Let's first deal with account money. An owner of account-based money needs to establish a connection with the central issuer every time they want to make a payment. This connection allows vital information to flow, including instructions about how much money to transfer and to whom, confirmation that there is sufficient funds in the owner's account, and a password to confirm identity. Only then can the issuer dock the payor's account and credit the payee.

Bearer money, the best examples of which are banknotes and coins, never requires a connection between user and issuer. As I described in last week's post, courts have extended to banknotes the special status of having"currency." What this means is that if you are a shopkeeper, and someone uses stolen banknotes to buy something from you, even if the victim can prove the notes are stolen you do not have to give them back. The advantage of this is that there is never any need for a shopkeeper to call up the issuer in order to double check that the buyer is not a thief.** As for the issuer, say a central bank, they are not responsible for the debiting and crediting of banknote balances, effectively outsourcing this task to buyer and sellers who settle payments by moving banknotes from one person's hand to the other. The upshot of all this is that since users and issuers of bearer money don't need to exchange the sorts of information that are necessary for an account-based transaction to proceed, there is no need to ever link up.
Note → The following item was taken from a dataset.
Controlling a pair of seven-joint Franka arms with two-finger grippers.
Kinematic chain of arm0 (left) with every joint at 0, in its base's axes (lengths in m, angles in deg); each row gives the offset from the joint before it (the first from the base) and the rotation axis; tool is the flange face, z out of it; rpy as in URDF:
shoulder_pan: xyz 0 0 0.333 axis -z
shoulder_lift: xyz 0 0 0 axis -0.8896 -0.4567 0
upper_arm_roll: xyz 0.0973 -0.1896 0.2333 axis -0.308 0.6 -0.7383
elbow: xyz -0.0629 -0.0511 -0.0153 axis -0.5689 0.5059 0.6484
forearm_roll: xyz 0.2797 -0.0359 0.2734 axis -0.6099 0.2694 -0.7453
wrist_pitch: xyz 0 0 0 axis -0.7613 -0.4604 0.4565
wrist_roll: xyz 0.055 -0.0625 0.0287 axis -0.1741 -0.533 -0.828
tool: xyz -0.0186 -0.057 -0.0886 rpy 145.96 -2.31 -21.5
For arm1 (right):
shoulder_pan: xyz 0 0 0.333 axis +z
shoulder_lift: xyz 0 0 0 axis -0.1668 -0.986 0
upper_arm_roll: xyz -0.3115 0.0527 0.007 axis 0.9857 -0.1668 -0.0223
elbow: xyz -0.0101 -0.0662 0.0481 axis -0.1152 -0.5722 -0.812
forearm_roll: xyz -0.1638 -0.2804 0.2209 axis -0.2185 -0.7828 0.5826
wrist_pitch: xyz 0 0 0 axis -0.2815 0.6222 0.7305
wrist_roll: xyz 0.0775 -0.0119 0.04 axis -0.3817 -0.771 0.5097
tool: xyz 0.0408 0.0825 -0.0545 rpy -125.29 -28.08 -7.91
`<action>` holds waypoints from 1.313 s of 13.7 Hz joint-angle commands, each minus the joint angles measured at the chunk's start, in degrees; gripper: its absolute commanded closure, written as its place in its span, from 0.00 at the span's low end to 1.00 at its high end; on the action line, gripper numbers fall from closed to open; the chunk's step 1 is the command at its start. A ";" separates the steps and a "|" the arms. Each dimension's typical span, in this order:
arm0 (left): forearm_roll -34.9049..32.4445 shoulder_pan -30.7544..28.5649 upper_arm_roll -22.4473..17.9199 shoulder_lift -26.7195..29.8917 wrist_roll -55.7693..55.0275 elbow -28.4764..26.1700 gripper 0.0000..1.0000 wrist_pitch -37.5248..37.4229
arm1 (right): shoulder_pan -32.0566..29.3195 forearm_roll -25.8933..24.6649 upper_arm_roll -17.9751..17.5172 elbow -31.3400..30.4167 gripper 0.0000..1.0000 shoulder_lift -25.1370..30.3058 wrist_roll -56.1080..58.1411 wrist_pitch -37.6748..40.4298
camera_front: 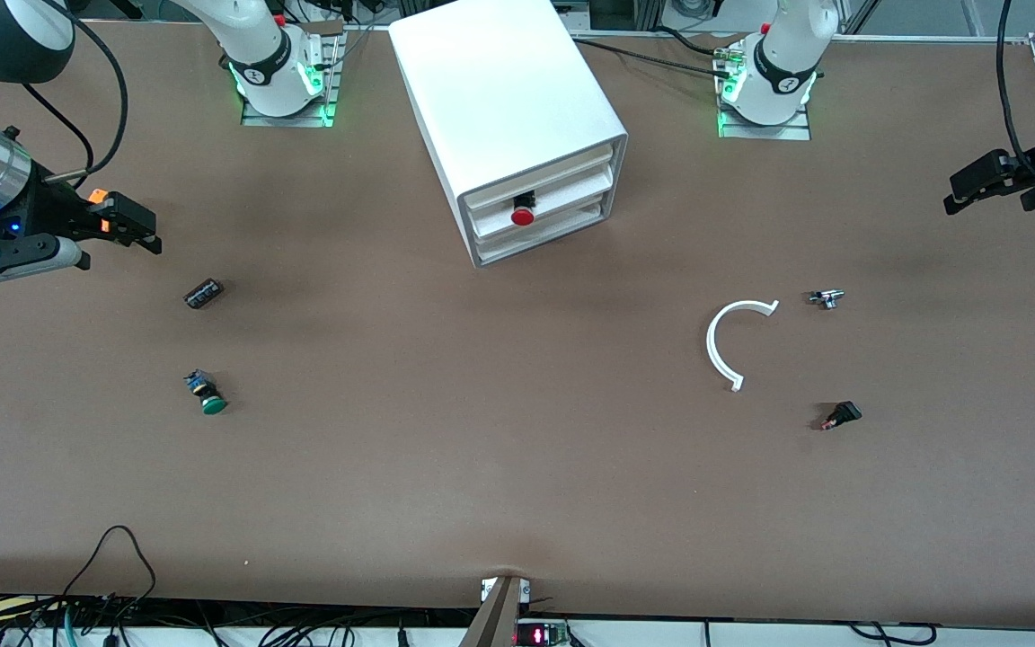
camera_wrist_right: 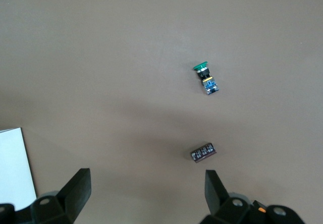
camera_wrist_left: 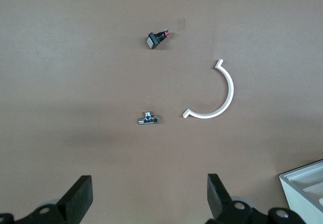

This makes bearer money an incredibly robust form of money. If for any reason a connection can't be established between user and issuer, say because of a disaster or a malfunction, account-based money will be rendered useless. Examples of this include the recent two-day outage of Zimbabwe's account-based real-time gross settlement system due to excess usage, or the famous 2014 breakdown of the UK's CHAPS, its wholesale payments system, which limited the system to manual payments. M-Pesa, Kenya's mobile money service, has periodic outages, and last month my grocery store, Loblaw, suffered from a malfunction in its debit card system. Banknotes—which don't require constant communication with the mothership—worked fine throughout.

The private sector used to be heavily engaged in providing bearer money, both in the form of banknotes and bills of exchange. However, bills of exchange-as-money went extinct by the early 1900s. As for banknotes, the government thoroughly monopolized this activity by the mid-1900s. Which means the government has—perhaps inadvertently—taken on the mantle of being the sole issuer of stable, disaster-proof money. So any plan to slowly phase out government paper money is simultaneously a plan to phase out society's only truly robust payments option.

Going forward, it's always possible that governments once again allow the private sector to  issue bearer money. With the government's bearer money monopoly brought to an end, the public would be well-supplied with the stuff and central banks could safely exit the business of providing a robust payments option. But I can't see governments agreeing to relinquish this much control to private bankers. Which means that for society's sake, whatever digital replacement central banks choose to adopt in place of banknotes and coins should probably have bearer-like capabilities in order to replicate cash's robustness. Account-based money won't cut it. Nor will volatile private tokens like bitcoin.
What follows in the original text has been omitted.